Sang musafir bertanya, "Adakah hukuman bagi pelaku homoseksual yang keji itu?" Sang prajurit berkata, "Wahai anak muda, kejahatan homoseksual adalah salah satu kejahatan terbesar, dosa terburuk dan perbuatan yang paling keji, dan Allah menghukum mereka yang melakukannya dengan cara yang tak sama dengan menghukum kaum lain. Inilah pelanggaran fitrah, amat-sangat sesat, pelemahan intelektual dan kurangnya komitmen agama, dan juga tanda kiamat serta perampasan kasih-sayang Allah. Kita memohon semoga Allah selalu melindungi kita.[Bagian 1]
Ibnu 'Abbas, radhiyallahu 'anhu, berkata, "Rasulullah (ﷺ) bersabda, "Barangsiapa yang menemukan orang yang melakukan perbuatan kaum Luth, maka bunuhlah orang yang melakukannya dan orang yang kepadanya itu dilakukan.” Hadits ini dicatat oleh at-Tirmidzi, Abu Dawud dan Ibnu Majah, hadits shahih.
Para ulama berbeda pandangan tentang lebih-beratkah hukumannya dibanding zinah, atau lebih-beratkah zinah, atau samakah hukumannya. Ada tiga sudut pandang, pertama, Abu Bakar as-Siddiq, 'Ali bin Abi Thalib, Khalid bin al-Walid,' Abdullah bin az-Zubair, 'Abdullah bin 'Abbas, Imam Malik, Ishaq bin Rahawaih, Imam Ahmad menurut salah satu riwayatnya, dan Imam As-Syafi'i dari salah satu pendapatnya, memandang bahwa hukuman bagi pelaku homoseksual harus lebih berat daripada hukuman zina, dan hukumannya adalah eksekusi mati, baik orang itu sudah menikah atau belum. Kedua, Imam As-Syafi'i, menurut pandangan yang dikenal dalam madzhabnya, dan Imam Ahmad menurut laporan lain yang diriwayatkan, memandang bahwa hukuman bagi pelaku homoseksual seyogyanya sama dengan hukuman bagi pezinah. Ketiga, Imam Abu Hanifah berpandangan bahwa hukuman bagi pelaku homoseksual lebih ringan daripada hukuman bagi pezinah, dan hukuman itu harus ditentukan oleh hakim.
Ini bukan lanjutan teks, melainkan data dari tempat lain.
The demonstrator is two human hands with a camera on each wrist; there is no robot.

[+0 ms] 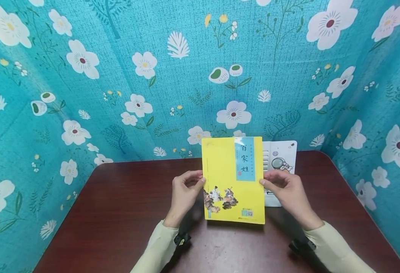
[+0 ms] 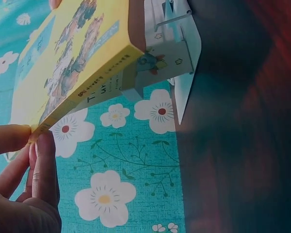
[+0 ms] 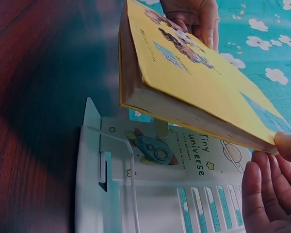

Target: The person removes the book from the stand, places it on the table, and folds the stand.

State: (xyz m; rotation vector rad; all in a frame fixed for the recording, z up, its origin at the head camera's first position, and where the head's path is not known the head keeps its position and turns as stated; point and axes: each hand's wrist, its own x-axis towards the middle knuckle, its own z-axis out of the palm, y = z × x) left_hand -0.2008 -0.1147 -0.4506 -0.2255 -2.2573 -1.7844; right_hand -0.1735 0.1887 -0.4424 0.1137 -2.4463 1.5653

Mayoritas umat, mendukung pandangan pertama, dan lebih dari satu ulama meriwayatkan bahwa ada kesepakatan di antara para Sahabat, radhiyallahu 'anhum, mengenai hal ini, yang mengatakan bahwa tiada dosa yang membawa pengaruh selain perilaku homoseksual, dan ini di urutan kedua setelah akibat buruk dari kekufuran, dan bahkan sangat mungkin, pengaruhnya lebih buruk daripada pembunuhan."
Sang prajurit lalu berkata, "Wahai anak muda, tentulah, saat qalbu tak mau merenungkan Jannah dan Jahannam, berharap pada yang pertama dan melarikan diri dari yang terakhir, qalbu takluk pada kelemahan, tekadnya memudar dan semangatnya melembam. Setiap kali qalbu termotivasi kuat dalam mengejar Jannah dan dalam mengerjakan amalannya, tekad seseorang menjadi lebih kuat, kegembiraannya semakin kuat dan dedikasinya semakin besar. Ketahuilah bahwa keterlibatan yang berlebihan dalam urusan keduniawian ini, mudah, namun memisahkan diri darinya, teramatlah sulit. Segera setelah itu, kematian akan mendekat dan mengakhiri segala jenis kesenangan dan kegembiraan. Seberat-beratnya kematian, lebih ringan daripada keseraman yang menyertainya.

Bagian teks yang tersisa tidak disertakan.